**Requirement:**
Transcribe each entry shown below with no difference from the original.

**Study material:**
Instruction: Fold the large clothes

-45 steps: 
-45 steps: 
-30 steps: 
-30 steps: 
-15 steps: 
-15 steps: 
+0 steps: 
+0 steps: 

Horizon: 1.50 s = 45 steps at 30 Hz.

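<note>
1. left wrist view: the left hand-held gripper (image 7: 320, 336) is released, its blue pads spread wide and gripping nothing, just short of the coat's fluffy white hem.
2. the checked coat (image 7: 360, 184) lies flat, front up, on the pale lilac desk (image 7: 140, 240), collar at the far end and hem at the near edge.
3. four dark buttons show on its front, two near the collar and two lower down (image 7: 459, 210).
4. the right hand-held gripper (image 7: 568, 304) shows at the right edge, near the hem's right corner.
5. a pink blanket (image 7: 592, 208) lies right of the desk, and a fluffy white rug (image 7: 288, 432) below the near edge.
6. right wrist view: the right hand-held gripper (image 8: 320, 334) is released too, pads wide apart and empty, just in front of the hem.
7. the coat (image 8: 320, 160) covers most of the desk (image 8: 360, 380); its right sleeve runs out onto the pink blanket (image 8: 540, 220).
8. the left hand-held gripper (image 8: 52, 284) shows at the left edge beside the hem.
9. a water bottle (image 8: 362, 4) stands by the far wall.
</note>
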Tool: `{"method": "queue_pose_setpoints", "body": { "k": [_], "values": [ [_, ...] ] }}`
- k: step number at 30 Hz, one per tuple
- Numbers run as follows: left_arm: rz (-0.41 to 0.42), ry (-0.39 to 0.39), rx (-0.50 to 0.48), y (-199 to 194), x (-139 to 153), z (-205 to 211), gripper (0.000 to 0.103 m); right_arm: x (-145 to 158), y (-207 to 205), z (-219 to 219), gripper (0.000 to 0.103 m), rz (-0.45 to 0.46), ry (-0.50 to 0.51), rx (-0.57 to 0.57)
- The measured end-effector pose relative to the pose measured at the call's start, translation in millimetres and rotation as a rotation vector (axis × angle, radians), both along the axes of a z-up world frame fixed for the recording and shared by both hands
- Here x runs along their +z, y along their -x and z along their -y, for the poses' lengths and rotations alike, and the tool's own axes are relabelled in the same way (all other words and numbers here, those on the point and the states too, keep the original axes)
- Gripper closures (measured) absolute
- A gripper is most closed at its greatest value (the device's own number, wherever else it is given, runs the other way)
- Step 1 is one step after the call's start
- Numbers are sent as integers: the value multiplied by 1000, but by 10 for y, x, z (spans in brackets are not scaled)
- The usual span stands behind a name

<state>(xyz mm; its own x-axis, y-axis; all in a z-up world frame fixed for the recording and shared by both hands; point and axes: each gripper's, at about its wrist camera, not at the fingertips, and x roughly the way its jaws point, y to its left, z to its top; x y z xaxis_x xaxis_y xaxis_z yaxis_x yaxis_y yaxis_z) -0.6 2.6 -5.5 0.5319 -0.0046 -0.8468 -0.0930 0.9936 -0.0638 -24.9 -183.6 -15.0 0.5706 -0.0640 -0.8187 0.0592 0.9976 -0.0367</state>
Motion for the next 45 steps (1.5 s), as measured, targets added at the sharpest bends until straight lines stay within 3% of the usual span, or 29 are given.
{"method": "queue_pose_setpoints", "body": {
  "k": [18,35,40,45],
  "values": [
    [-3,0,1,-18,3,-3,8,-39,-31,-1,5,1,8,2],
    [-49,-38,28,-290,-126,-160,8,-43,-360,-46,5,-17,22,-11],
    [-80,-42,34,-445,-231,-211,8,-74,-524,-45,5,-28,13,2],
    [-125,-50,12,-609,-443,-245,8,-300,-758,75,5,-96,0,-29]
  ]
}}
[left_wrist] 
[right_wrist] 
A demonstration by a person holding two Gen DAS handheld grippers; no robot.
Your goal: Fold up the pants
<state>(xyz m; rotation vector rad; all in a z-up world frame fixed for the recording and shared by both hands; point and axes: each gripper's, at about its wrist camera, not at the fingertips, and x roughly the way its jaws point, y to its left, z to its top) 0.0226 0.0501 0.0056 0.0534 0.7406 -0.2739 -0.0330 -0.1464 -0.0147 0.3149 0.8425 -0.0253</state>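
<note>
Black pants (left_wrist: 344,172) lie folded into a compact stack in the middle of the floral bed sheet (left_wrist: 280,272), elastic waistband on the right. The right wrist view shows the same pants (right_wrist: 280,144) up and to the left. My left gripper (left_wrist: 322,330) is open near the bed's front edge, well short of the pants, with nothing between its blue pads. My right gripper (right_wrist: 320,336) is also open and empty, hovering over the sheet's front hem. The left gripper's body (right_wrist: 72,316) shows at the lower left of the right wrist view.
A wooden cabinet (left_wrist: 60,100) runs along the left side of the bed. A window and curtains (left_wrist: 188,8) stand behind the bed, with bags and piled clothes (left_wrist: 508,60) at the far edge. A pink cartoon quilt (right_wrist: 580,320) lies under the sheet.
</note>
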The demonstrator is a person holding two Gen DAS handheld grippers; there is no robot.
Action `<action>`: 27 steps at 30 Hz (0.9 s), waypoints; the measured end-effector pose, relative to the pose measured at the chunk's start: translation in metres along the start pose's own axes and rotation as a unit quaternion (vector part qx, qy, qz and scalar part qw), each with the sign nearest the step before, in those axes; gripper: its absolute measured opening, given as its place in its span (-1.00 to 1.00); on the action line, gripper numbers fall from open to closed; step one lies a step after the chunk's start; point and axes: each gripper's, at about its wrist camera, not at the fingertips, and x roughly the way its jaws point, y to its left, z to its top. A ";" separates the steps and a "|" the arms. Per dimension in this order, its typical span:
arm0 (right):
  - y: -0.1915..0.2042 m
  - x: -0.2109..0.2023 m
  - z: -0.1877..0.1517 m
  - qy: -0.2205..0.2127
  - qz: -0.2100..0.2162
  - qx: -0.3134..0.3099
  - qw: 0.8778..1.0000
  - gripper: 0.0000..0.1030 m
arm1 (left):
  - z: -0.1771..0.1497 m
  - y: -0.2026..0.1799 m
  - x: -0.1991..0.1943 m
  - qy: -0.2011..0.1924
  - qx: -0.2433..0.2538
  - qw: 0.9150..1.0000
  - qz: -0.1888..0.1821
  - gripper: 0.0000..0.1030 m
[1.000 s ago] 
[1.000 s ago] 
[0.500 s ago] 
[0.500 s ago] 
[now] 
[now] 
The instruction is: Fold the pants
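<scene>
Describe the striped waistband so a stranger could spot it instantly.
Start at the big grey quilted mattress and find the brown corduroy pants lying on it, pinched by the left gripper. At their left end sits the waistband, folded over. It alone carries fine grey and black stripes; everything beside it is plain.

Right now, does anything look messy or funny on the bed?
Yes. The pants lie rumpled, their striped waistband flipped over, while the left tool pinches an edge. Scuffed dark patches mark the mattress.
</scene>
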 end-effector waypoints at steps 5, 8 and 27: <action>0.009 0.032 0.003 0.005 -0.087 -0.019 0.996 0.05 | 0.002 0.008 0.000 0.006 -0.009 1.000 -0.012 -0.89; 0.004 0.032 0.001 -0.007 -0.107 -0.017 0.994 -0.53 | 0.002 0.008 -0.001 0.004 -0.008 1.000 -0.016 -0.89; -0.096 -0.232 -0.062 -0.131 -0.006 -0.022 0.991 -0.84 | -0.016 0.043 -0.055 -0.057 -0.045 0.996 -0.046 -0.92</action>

**Output of the task:**
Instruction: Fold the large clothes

-45 steps: 
-45 steps: 
-30 steps: 
-30 steps: 
-15 steps: 
-15 steps: 
+0 steps: 
+0 steps: 

Horizon: 1.50 s = 45 steps at 30 Hz.

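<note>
1. left wrist view: the left hand-held gripper (image 7: 320, 336) is released, its blue pads spread wide and gripping nothing, just short of the coat's fluffy white hem.
2. the checked coat (image 7: 360, 184) lies flat, front up, on the pale lilac desk (image 7: 140, 240), collar at the far end and hem at the near edge.
3. four dark buttons show on its front, two near the collar and two lower down (image 7: 459, 210).
4. the right hand-held gripper (image 7: 568, 304) shows at the right edge, near the hem's right corner.
5. a pink blanket (image 7: 592, 208) lies right of the desk, and a fluffy white rug (image 7: 288, 432) below the near edge.
6. right wrist view: the right hand-held gripper (image 8: 320, 334) is released too, pads wide apart and empty, just in front of the hem.
7. the coat (image 8: 320, 160) covers most of the desk (image 8: 360, 380); its right sleeve runs out onto the pink blanket (image 8: 540, 220).
8. the left hand-held gripper (image 8: 52, 284) shows at the left edge beside the hem.
9. a water bottle (image 8: 362, 4) stands by the far wall.
</note>
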Tool: `{"method": "queue_pose_setpoints", "body": { "k": [_], "values": [ [_, ...] ] }}`
- k: step number at 30 Hz, one per tuple
- Numbers run as follows: left_arm: rz (-0.41 to 0.42), ry (-0.39 to 0.39), rx (-0.50 to 0.48), y (-199 to 194), x (-139 to 153), z (-205 to 211), gripper (0.000 to 0.103 m); right_arm: x (-145 to 158), y (-207 to 205), z (-219 to 219), gripper (0.000 to 0.103 m), rz (-0.45 to 0.46), ry (-0.50 to 0.51), rx (-0.57 to 0.57)
- The measured end-effector pose relative to the pose measured at the call's start, translation in millimetres and rotation as a rotation vector (axis × angle, radians), both along the axes of a z-up world frame fixed for the recording and shared by both hands
- Here x runs along their +z, y along their -x and z along their -y, for the poses' lengths and rotations alike, and the tool's own axes are relabelled in the same way (all other words and numbers here, those on the point and the states too, keep the original axes)
- Gripper closures (measured) absolute
- A gripper is most closed at its greatest value (the device's own number, wherever else it is given, runs the other way)
- Step 1 is one step after the call's start
- Numbers are sent as integers: the value multiplied by 1000, but by 10 for y, x, z (spans in brackets are not scaled)
- The usual span stands behind a name

<state>(xyz mm; its own x-axis, y-axis; all in a z-up world frame fixed for the recording and shared by both hands; point and axes: each gripper's, at about its wrist camera, not at the fingertips, and x roughly the way its jaws point, y to its left, z to its top; x y z xaxis_x xaxis_y xaxis_z yaxis_x yaxis_y yaxis_z) -0.6 2.6 -5.5 0.5319 -0.0046 -0.8468 -0.0930 0.9936 -0.0638 -24.9 -183.6 -15.0 0.5706 -0.0640 -0.8187 0.0592 0.9976 -0.0367</state>
Motion for the next 45 steps (1.5 s), as measured, targets added at the sharpest bends until straight lines stay within 3% of the usual span, or 29 are given.
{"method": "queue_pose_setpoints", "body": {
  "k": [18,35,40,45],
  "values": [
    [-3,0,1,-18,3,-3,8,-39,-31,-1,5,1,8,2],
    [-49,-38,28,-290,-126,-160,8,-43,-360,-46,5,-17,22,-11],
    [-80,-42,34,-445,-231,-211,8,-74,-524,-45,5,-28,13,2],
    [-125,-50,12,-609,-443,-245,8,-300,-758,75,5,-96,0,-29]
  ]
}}
[left_wrist] 
[right_wrist] 
A demonstration by a person holding two Gen DAS handheld grippers; no robot.
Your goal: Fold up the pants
<state>(xyz m; rotation vector rad; all in a z-up world frame fixed for the recording and shared by both hands; point and axes: each gripper's, at about its wrist camera, not at the fingertips, and x roughly the way its jaws point, y to its left, z to its top) 0.0226 0.0501 0.0056 0.0534 0.7406 -0.2739 -0.0330 -0.1464 -0.0147 0.3149 0.8425 -0.0253</state>
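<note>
Black pants (left_wrist: 344,172) lie folded into a compact stack in the middle of the floral bed sheet (left_wrist: 280,272), elastic waistband on the right. The right wrist view shows the same pants (right_wrist: 280,144) up and to the left. My left gripper (left_wrist: 322,330) is open near the bed's front edge, well short of the pants, with nothing between its blue pads. My right gripper (right_wrist: 320,336) is also open and empty, hovering over the sheet's front hem. The left gripper's body (right_wrist: 72,316) shows at the lower left of the right wrist view.
A wooden cabinet (left_wrist: 60,100) runs along the left side of the bed. A window and curtains (left_wrist: 188,8) stand behind the bed, with bags and piled clothes (left_wrist: 508,60) at the far edge. A pink cartoon quilt (right_wrist: 580,320) lies under the sheet.
</note>
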The demonstrator is a person holding two Gen DAS handheld grippers; there is no robot.
Action `<action>`: 27 steps at 30 Hz (0.9 s), waypoints; the measured end-effector pose, relative to the pose measured at the chunk's start: translation in metres along the start pose's own axes and rotation as a unit quaternion (vector part qx, qy, qz and scalar part qw), each with the sign nearest the step before, in those axes; gripper: its absolute measured opening, given as its place in its span (-1.00 to 1.00); on the action line, gripper numbers fall from open to closed; step one lies a step after the chunk's start; point and axes: each gripper's, at about its wrist camera, not at the fingertips, and x roughly the way its jaws point, y to its left, z to its top. A ";" separates the steps and a "|" the arms. Per dimension in this order, its typical span:
arm0 (right):
  - y: -0.1915..0.2042 m
  - x: -0.2109..0.2023 m
  - z: -0.1877..0.1517 m
  - qy: -0.2205..0.2127
  - qz: -0.2100..0.2162
  - qx: -0.3134..0.3099
  - qw: 0.8778..1.0000
  - gripper: 0.0000..0.1030 m
arm1 (left):
  - z: -0.1771..0.1497 m
  - y: -0.2026..0.1799 m
  - x: -0.1991..0.1943 m
  - qy: -0.2011..0.1924
  - qx: -0.2433..0.2538
  - qw: 0.9150..1.0000
  - qz: -0.1888..0.1821
  - gripper: 0.0000..0.1030 m
[1.000 s ago] 
[1.000 s ago] 
[0.500 s ago] 
[0.500 s ago] 
[now] 
[now] 
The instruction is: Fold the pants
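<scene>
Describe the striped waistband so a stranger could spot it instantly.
Start at the big grey quilted mattress and find the brown corduroy pants lying on it, pinched by the left gripper. At their left end sits the waistband, folded over. It alone carries fine grey and black stripes; everything beside it is plain.

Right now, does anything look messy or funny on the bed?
Yes. The pants lie rumpled, their striped waistband flipped over, while the left tool pinches an edge. Scuffed dark patches mark the mattress.
</scene>
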 end-effector waypoints at steps 5, 8 and 27: <action>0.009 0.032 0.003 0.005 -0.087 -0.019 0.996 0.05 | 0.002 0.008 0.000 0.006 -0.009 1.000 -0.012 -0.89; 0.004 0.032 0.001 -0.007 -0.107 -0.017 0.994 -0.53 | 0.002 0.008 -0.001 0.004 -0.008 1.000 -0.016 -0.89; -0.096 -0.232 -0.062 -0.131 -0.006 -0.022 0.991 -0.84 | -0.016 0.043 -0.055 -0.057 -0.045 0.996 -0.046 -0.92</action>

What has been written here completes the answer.